Aim of the exercise: Every line below that has "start" in it should be copied.

※

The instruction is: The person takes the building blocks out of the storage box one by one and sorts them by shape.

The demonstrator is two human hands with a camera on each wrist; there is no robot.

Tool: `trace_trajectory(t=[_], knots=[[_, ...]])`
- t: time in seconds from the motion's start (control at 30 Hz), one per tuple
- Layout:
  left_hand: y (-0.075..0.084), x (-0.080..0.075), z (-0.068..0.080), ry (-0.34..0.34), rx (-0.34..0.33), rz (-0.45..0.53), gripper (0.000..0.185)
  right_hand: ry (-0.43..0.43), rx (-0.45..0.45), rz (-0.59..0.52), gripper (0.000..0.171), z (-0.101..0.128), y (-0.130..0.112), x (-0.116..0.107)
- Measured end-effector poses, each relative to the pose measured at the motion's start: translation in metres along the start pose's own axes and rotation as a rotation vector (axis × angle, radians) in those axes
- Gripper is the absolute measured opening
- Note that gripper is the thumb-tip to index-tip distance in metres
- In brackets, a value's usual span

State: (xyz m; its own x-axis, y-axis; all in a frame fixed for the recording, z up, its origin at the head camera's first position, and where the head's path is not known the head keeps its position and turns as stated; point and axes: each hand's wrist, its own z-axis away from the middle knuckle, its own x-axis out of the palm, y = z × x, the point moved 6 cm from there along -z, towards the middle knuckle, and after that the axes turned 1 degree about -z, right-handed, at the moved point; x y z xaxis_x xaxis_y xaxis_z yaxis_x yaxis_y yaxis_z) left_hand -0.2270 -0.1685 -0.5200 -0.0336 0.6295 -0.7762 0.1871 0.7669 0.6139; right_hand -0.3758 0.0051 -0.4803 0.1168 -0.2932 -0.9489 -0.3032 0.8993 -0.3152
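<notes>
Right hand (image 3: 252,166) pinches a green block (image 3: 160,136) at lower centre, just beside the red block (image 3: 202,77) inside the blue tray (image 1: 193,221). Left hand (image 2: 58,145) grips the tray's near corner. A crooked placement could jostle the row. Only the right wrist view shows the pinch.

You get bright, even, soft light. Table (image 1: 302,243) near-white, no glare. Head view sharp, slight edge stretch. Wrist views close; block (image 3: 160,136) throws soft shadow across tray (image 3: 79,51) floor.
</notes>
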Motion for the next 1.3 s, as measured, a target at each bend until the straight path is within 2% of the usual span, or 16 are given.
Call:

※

Solution to the problem:
- t: time in seconds from the motion's start (control at 30 Hz), one per tuple
- Measured end-effector poses, each relative to the pose measured at the motion's start: translation in metres along the start pose's own axes and rotation as a rotation vector (axis × angle, radians) in those axes

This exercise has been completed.